We Have a Democracy To Save

That is, by far, our most urgent need, the crisis that overwhelms them all. And it can’t wait another moment, because if we fail to stand and be counted in this challenge, the other crises will soon look quite small.

We distract ourselves with our sports. They’re our modern gladiatorial contests. We exhaust our powers of attention on the trivialities of Facebook and designer eyebrows and Britney Spears and pointless Zoom calls and deleting emails and washboard abs and more. But those all-too-abundant dilutions of our focus are what allow for the destruction of our democracy.

Thomas Paine

So many crises, so little time, yet be clear that we have to focus on the overriding issue, the most important and most urgent: saving our democracy. Both history and the future of our children require that we set aside our distractions and rise to this occasion.

We start by ensuring voting rights for all, fairly accepted and impartially implemented as the will of We the People. That’s why those two voting rights acts need to be passed into law immediately.

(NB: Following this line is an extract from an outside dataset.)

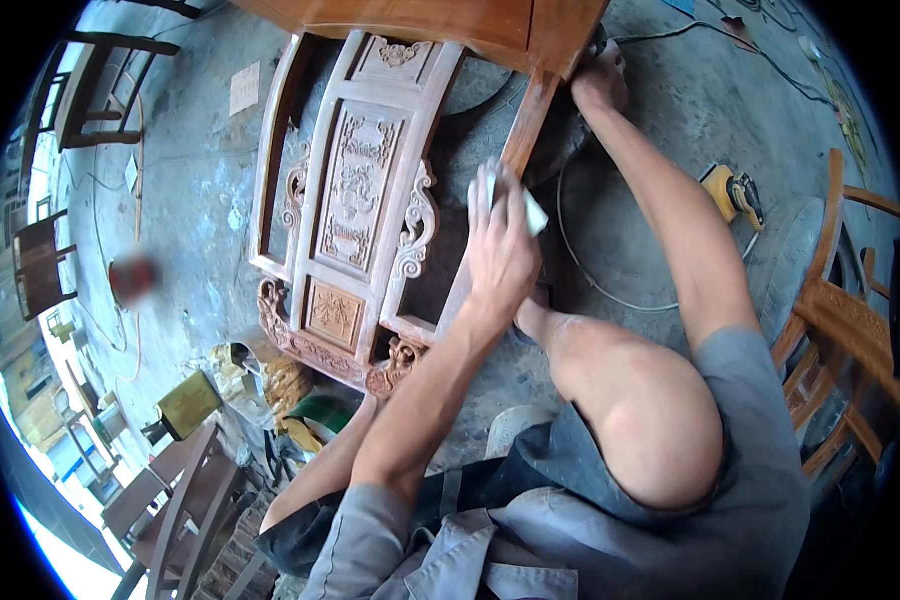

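Observation:
A carved wooden chair (358,190) lies tipped in front of me, its backrest with openwork scrolls toward me and its smooth orange-brown seat (470,22) at the far end. My left hand (503,245) is closed on a folded pale-green sheet (534,214), perhaps sandpaper. It presses the sheet to the chair's right-hand post (532,120). Farther off, my right hand (600,85) is curled beside the seat's right corner, against something dark that I cannot make out. Its fingertips are partly hidden.
A yellow-and-black power sander (732,195) rests on the concrete floor at right, near a looping pale hose (595,283). Another wooden chair (845,330) stands at the right edge. Dark stools (110,85) are at the left, and an olive container (188,404) lies at the lower left.

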Demonstrator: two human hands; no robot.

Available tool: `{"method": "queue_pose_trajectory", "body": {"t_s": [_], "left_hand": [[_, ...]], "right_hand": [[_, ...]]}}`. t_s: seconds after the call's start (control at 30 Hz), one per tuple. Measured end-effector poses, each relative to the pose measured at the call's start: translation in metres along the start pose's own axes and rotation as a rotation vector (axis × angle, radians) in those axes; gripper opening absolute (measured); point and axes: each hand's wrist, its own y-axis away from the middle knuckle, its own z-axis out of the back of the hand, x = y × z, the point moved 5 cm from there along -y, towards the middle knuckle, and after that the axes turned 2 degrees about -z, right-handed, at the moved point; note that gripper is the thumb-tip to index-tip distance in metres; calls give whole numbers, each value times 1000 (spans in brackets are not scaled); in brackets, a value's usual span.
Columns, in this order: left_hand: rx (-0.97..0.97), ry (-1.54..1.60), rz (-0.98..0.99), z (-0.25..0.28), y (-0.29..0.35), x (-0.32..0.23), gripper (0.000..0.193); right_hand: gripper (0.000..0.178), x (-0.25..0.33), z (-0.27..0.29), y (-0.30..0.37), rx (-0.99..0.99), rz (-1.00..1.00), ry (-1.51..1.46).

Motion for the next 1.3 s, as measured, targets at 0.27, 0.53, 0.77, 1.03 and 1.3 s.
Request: {"method": "queue_pose_trajectory", "body": {"t_s": [0.27,0.53,0.77,1.03,1.3], "left_hand": [[347,-223,43,7,209,30,72],[235,-113,67,15,160,25,78],[2,159,8,-5,-33,6,80],[48,134,49,2,15,4,78],[227,139,147,20,90,13,87]], "right_hand": [[58,4,4,0,-6,35,13],[62,-9,-1,-3,18,-7,-13],[62,0,1,8,16,-6,5],[62,-6,3,9,20,-9,-6],[64,-29,14,7,-10,102,-279]]}}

“`These are the times that try men’s [and women’s] souls.” Again.

Resources – a Wake Up Call

I’m no Democrat — but I’m voting exclusively for Democrats to save our democracy, by Max Boot

We are Republicans With a Plea: Elect Democrats in 2022, by Christine Todd Whitman and Miles Taylor

This Is Why We Need to Spend $4 Trillion, by David Brooks

Our Constitutional Crisis Is Already Here. by Robert Kagan

Anything by Anne Applebaum

How Democracies Die, by Sam Levitsky and Daniel Zieblatt

How Fascism Works, by Jason Stanley

On Tyranny, by Timothy Snyder

How the South Won the Civil War, by Heather Cox Richardson (on recommendation – in my reading queue now)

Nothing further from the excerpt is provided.